Task inputs Start Marker
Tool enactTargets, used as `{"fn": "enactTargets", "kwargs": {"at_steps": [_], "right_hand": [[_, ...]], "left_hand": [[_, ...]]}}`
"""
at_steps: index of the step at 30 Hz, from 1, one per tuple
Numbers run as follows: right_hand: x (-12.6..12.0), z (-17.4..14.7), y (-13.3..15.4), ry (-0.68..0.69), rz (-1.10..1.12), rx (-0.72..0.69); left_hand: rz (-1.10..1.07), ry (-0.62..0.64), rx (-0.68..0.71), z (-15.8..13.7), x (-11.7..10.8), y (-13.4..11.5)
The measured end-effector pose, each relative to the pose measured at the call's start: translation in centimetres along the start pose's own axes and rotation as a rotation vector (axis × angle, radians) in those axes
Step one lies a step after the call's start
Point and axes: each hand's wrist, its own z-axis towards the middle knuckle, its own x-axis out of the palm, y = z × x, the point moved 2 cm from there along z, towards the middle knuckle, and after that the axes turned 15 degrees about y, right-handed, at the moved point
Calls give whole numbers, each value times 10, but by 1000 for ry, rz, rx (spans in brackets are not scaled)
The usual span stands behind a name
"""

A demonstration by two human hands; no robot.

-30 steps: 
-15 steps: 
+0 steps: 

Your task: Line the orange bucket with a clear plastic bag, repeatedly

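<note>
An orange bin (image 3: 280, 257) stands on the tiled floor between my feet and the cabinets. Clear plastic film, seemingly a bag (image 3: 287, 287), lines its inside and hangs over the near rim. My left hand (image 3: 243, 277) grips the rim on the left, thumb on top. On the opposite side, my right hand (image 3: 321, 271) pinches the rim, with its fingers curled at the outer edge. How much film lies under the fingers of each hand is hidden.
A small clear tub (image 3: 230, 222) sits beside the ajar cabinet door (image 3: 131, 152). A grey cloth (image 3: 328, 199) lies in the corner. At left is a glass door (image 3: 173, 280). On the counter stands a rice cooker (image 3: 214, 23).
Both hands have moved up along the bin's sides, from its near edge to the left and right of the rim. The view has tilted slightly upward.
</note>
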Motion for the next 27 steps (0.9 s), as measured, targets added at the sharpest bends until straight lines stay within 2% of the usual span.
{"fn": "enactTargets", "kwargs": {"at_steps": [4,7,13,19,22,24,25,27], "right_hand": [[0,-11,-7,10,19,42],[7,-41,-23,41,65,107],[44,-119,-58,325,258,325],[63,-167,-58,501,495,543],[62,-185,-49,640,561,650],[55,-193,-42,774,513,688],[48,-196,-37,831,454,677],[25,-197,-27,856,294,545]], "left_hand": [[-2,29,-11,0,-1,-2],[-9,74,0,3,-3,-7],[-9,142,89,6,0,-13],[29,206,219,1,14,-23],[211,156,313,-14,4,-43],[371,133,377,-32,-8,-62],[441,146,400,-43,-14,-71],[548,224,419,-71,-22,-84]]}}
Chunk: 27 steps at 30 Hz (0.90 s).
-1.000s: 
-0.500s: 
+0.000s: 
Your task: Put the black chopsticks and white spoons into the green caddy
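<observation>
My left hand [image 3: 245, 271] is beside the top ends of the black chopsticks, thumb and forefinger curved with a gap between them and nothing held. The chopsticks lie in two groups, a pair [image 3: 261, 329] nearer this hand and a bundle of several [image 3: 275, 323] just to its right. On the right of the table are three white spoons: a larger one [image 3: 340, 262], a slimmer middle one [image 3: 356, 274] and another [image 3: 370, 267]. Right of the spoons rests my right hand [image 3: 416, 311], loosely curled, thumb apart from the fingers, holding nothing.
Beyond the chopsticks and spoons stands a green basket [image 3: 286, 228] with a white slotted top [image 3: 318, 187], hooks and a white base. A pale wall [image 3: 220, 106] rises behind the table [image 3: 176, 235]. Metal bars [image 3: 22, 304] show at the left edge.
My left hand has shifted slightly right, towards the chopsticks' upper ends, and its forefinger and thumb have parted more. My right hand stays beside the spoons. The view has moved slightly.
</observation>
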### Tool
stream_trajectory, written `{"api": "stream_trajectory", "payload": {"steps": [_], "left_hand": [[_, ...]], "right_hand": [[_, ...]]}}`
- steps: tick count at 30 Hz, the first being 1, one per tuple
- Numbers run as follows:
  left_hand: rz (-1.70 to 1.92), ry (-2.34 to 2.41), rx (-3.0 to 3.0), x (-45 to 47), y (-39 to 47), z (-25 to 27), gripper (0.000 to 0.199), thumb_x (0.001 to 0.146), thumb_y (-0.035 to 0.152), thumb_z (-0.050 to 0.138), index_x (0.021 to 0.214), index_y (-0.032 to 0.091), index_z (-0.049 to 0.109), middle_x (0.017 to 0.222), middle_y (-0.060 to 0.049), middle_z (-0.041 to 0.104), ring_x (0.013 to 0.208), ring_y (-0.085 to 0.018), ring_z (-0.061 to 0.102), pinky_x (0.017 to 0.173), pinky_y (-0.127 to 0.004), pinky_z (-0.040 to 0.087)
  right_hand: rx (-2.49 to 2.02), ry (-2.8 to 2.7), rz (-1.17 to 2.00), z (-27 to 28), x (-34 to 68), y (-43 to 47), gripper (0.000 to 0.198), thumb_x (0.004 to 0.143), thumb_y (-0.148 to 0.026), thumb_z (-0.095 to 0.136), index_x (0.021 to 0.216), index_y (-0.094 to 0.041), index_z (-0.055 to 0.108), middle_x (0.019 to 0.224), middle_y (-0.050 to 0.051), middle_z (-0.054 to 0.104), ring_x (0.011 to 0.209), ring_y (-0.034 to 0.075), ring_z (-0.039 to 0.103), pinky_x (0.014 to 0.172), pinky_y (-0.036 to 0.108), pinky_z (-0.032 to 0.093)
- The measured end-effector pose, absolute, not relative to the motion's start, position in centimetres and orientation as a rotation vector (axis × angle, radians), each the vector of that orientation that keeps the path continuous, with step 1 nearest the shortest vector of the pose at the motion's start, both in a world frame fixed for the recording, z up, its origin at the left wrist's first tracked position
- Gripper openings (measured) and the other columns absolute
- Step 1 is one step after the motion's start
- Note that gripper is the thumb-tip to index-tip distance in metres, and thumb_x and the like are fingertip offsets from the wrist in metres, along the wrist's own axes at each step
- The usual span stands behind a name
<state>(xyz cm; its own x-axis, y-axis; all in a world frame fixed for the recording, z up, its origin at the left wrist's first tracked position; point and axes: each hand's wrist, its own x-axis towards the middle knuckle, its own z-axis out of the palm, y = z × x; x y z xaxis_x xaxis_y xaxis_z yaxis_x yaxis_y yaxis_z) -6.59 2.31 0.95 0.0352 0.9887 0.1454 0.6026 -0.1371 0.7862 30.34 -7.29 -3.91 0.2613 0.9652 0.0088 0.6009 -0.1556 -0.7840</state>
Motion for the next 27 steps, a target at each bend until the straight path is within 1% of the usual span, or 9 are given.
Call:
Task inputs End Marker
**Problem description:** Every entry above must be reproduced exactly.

**Answer for the task:**
Tool enactTargets, used as `{"fn": "enactTargets", "kwargs": {"at_steps": [_], "right_hand": [[_, ...]], "left_hand": [[_, ...]]}}`
"""
at_steps: index of the step at 30 Hz, from 1, one per tuple
Numbers run as follows: right_hand: x (-12.6..12.0), z (-17.4..14.7), y (-13.3..15.4), ry (-0.68..0.69), rz (-1.10..1.12), rx (-0.72..0.69); left_hand: rz (-1.10..1.07), ry (-0.62..0.64), rx (-0.68..0.71), z (-15.8..13.7), x (-11.7..10.8), y (-13.4..11.5)
The measured end-effector pose, each relative to the pose measured at the call's start: translation in centimetres along the start pose's own axes and rotation as a rotation vector (axis × angle, radians) in those axes
Step one lies a step after the call's start
Point and axes: each hand's wrist, its own z-axis towards the middle knuckle, its own x-axis out of the palm, y = z × x, the point moved 2 cm from there along z, towards the middle knuckle, and after that the axes turned 15 degrees about y, right-handed, at the moved point
Calls give whole numbers, each value times 10, but by 1000 for ry, rz, rx (spans in brackets are not scaled)
The usual span stands behind a name
"""

A demonstration by two human hands; no robot.

-30 steps: 
-15 steps: 
+0 steps: 

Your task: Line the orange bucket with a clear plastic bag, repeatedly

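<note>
An orange bin (image 3: 280, 257) stands on the tiled floor between my feet and the cabinets. Clear plastic film, seemingly a bag (image 3: 287, 287), lines its inside and hangs over the near rim. My left hand (image 3: 243, 277) grips the rim on the left, thumb on top. On the opposite side, my right hand (image 3: 321, 271) pinches the rim, with its fingers curled at the outer edge. How much film lies under the fingers of each hand is hidden.
A small clear tub (image 3: 230, 222) sits beside the ajar cabinet door (image 3: 131, 152). A grey cloth (image 3: 328, 199) lies in the corner. At left is a glass door (image 3: 173, 280). On the counter stands a rice cooker (image 3: 214, 23).
Both hands have moved up along the bin's sides, from its near edge to the left and right of the rim. The view has tilted slightly upward.
</note>
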Motion for the next 27 steps (0.9 s), as measured, targets added at the sharpest bends until straight lines stay within 2% of the usual span.
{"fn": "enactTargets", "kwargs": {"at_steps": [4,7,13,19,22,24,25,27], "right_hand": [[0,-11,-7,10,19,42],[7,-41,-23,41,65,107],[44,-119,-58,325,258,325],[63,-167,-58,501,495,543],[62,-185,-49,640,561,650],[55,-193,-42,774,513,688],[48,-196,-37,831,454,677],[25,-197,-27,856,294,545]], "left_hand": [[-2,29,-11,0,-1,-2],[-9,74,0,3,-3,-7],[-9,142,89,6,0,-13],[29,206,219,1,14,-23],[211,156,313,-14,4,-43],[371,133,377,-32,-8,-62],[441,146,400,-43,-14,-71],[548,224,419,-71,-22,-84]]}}
Chunk: 27 steps at 30 Hz (0.90 s).
-1.000s: 
-0.500s: 
+0.000s: 
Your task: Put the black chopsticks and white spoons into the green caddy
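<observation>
My left hand [image 3: 245, 271] is beside the top ends of the black chopsticks, thumb and forefinger curved with a gap between them and nothing held. The chopsticks lie in two groups, a pair [image 3: 261, 329] nearer this hand and a bundle of several [image 3: 275, 323] just to its right. On the right of the table are three white spoons: a larger one [image 3: 340, 262], a slimmer middle one [image 3: 356, 274] and another [image 3: 370, 267]. Right of the spoons rests my right hand [image 3: 416, 311], loosely curled, thumb apart from the fingers, holding nothing.
Beyond the chopsticks and spoons stands a green basket [image 3: 286, 228] with a white slotted top [image 3: 318, 187], hooks and a white base. A pale wall [image 3: 220, 106] rises behind the table [image 3: 176, 235]. Metal bars [image 3: 22, 304] show at the left edge.
My left hand has shifted slightly right, towards the chopsticks' upper ends, and its forefinger and thumb have parted more. My right hand stays beside the spoons. The view has moved slightly.
</observation>
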### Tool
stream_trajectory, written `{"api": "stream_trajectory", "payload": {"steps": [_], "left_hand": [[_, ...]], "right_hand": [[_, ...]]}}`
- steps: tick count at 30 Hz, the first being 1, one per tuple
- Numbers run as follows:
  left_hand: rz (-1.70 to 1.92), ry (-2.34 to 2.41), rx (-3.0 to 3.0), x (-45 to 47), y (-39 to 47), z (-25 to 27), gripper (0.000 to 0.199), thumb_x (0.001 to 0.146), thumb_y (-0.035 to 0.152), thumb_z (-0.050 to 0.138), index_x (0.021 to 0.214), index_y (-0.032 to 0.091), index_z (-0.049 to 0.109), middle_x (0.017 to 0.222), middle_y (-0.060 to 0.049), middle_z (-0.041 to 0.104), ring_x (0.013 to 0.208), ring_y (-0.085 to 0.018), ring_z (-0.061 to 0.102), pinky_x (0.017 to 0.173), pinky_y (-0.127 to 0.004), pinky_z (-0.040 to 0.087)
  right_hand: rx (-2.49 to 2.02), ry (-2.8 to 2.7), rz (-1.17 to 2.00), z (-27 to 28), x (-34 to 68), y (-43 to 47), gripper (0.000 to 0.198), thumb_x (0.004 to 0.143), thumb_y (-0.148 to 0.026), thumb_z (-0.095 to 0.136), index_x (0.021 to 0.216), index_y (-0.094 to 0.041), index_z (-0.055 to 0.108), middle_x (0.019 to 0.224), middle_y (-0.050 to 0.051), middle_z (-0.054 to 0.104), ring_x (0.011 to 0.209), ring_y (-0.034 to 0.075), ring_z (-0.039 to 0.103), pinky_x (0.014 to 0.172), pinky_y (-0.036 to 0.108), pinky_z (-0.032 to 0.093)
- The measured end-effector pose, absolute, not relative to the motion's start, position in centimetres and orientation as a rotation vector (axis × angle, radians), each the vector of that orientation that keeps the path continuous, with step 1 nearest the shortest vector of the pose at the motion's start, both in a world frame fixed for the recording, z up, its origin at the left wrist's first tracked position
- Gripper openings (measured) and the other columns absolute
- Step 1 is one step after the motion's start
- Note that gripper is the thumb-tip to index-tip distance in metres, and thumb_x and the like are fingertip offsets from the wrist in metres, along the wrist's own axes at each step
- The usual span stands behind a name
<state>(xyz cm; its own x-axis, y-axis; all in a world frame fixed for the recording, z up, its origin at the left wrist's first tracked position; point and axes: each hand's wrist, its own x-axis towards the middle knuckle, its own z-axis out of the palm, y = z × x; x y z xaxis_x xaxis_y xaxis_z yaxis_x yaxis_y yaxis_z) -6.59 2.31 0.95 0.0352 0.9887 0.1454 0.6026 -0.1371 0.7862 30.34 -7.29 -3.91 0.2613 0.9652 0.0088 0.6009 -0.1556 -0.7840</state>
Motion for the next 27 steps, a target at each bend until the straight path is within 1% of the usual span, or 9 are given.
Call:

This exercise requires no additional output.